Blue skies and springs temperatures brought lots of people to Antioch Park in Merriam. But Chae Scharf knows storm season isn’t far off.

“We live in tornado alley pretty much so you have to be prepared for it but we’re used to it so you kind of get used to tornados,” Scharf said.

She was surprised her neighborhood sirens didn’t go off during Tuesday morning’s statewide drill.

“I wasn’t real concerned because I had already seen the weather, but you never know here so you always have to stop and make sure you know what’s going on around you,” Scharf said.

Johnson County’s emergency management agency confirms none of its 200 sirens properly sounded Tuesday. At 9:30 a.m., the county tested the triggers without using the audible alarms and everything worked fine.

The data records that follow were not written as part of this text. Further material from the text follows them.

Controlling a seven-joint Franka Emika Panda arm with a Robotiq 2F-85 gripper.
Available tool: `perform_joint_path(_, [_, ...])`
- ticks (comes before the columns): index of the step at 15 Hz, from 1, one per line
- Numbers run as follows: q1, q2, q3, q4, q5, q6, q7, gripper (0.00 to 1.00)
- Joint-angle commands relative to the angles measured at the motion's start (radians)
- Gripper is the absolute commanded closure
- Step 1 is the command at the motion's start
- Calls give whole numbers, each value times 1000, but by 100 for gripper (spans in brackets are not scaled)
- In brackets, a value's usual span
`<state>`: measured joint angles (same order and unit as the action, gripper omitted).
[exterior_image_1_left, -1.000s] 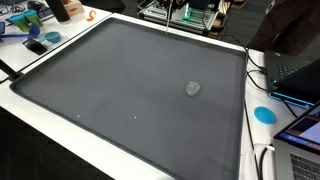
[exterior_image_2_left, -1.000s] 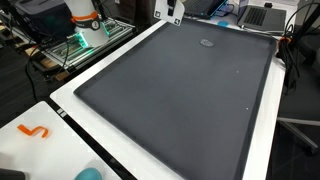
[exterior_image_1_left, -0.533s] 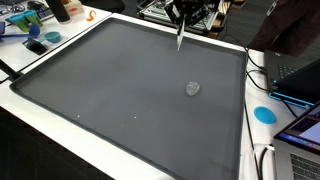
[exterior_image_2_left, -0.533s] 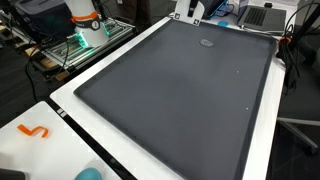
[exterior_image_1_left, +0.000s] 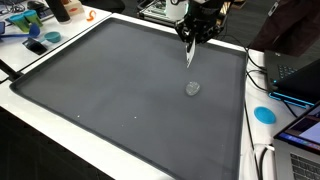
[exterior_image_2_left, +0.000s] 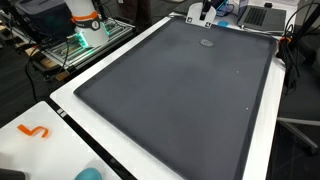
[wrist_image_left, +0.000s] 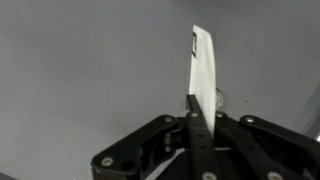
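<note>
My gripper (exterior_image_1_left: 190, 38) hangs above the far side of a large dark grey mat (exterior_image_1_left: 110, 90), shut on a thin white strip (exterior_image_1_left: 189, 57) that points down at the mat. In the wrist view the strip (wrist_image_left: 203, 65) stands pinched edge-on between the closed fingers (wrist_image_left: 195, 125). A small round grey object (exterior_image_1_left: 193, 88) lies on the mat just beyond and below the strip's tip; it peeks out beside the strip (wrist_image_left: 219, 98) in the wrist view. In an exterior view the gripper (exterior_image_2_left: 206, 12) is at the mat's far edge, near the grey object (exterior_image_2_left: 207, 42).
A blue disc (exterior_image_1_left: 264, 114), a laptop (exterior_image_1_left: 303, 128) and cables lie on the white table beside the mat. Tools and a dark phone (exterior_image_1_left: 50, 37) sit at one far corner. An orange hook (exterior_image_2_left: 33, 131) lies near a front corner. A wire rack (exterior_image_2_left: 75, 48) stands beside the table.
The gripper with the white strip has come in from the far edge and moved across over the mat toward the grey object. The grey object has not moved.
</note>
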<state>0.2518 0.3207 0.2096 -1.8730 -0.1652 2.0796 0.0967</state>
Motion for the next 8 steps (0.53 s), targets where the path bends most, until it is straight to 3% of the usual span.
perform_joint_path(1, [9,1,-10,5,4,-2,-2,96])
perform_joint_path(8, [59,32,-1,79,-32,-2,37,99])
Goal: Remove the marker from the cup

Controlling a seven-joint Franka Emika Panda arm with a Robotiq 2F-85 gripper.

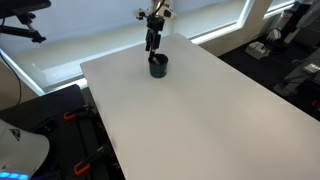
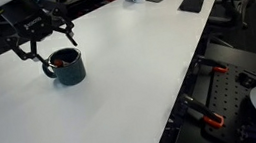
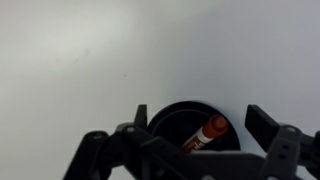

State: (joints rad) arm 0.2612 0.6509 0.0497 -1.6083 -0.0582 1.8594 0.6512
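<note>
The end effector (image 3: pixel 200 113) is seen with its fingers spread apart, and nothing is gripped between them. The black cup (image 3: pixel 180 118) is stood on the white desk (image 3: pixel 80 60) directly beneath the end effector, framed between the two fingers in the wrist view. The marker (image 3: pixel 208 133) is leaned inside the cup, its orange end turned up toward the end effector. In both exterior views the end effector is held close above the cup's rim.

the white table (image 1: pixel 200 110) looks smooth and matt, the dark cup (image 2: pixel 67 70) faintly glossy.
</note>
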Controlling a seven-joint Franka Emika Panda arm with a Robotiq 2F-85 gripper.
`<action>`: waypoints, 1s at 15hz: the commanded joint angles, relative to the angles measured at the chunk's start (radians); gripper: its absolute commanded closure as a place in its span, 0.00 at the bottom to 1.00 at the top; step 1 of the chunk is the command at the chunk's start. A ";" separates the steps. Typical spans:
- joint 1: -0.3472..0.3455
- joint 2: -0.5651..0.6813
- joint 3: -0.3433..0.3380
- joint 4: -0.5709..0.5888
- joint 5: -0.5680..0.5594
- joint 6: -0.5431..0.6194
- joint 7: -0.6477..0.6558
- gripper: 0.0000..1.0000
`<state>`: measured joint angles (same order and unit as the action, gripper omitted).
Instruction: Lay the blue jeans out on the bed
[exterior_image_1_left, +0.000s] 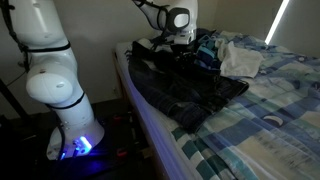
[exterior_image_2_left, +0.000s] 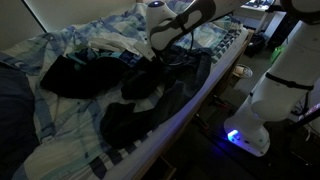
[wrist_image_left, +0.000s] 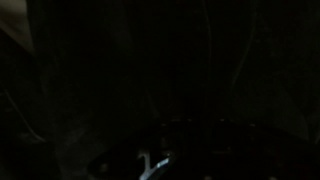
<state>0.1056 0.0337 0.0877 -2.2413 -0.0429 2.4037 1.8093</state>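
Jeans (exterior_image_1_left: 192, 95), crumpled dark denim (heaped), plaid bed (exterior_image_1_left: 280, 100)

Room is dim on my feed. In both exterior views the base light (exterior_image_1_left: 80, 146) (exterior_image_2_left: 233, 137) glows blue-violet and tints the bed edge (exterior_image_1_left: 150, 122). A bright strip (exterior_image_1_left: 279, 20) blows out at top right. The jeans (exterior_image_1_left: 185, 90) read near-black, folds lost. The wrist view is almost all black, one faint glint (wrist_image_left: 150, 165) low down. Everything is soft and noisy.
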 joint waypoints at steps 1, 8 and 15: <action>0.047 -0.005 0.044 0.023 -0.028 0.008 -0.005 0.99; 0.094 0.009 0.085 0.075 -0.056 0.007 -0.024 0.95; 0.144 0.041 0.133 0.209 -0.057 0.001 -0.075 0.95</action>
<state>0.2248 0.0386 0.1939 -2.1125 -0.0962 2.4074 1.7661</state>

“We were just verifying that the radio traffic worked. However, when it came time to activate the sirens 30 minutes later at 10 a.m., on what’s called the primary repeater, the method of activation did fail,” said Trent Pittman, Johnson County emergency management community preparedness assistant director.

The county said in recent years, the entire system hasn’t had a failure like this. It’s more common to find an issue with one or two individual sirens. But it is exactly the reason testing is so critical.

“It is a job we take very seriously. We have strict policies and plans in place to make sure these sirens are activated successfully every time. And these tests every once in a while do have some issues. But fortunately, we’re able to work to get those ironed out as soon as possible,” Pittman said.

The county’s siren vendors found what failed Tuesday and will be working to fix the issue. The system will get another go at making sure everything’s working during monthly testing scheduled for Wednesday at 11 a.m.

Johnson County insists it has tested its backup system, so should any severe weather happen before repairs are complete, the sirens can still be activated. It also tested the “Notify JoCo” email and text system Tuesday, and it worked without issue.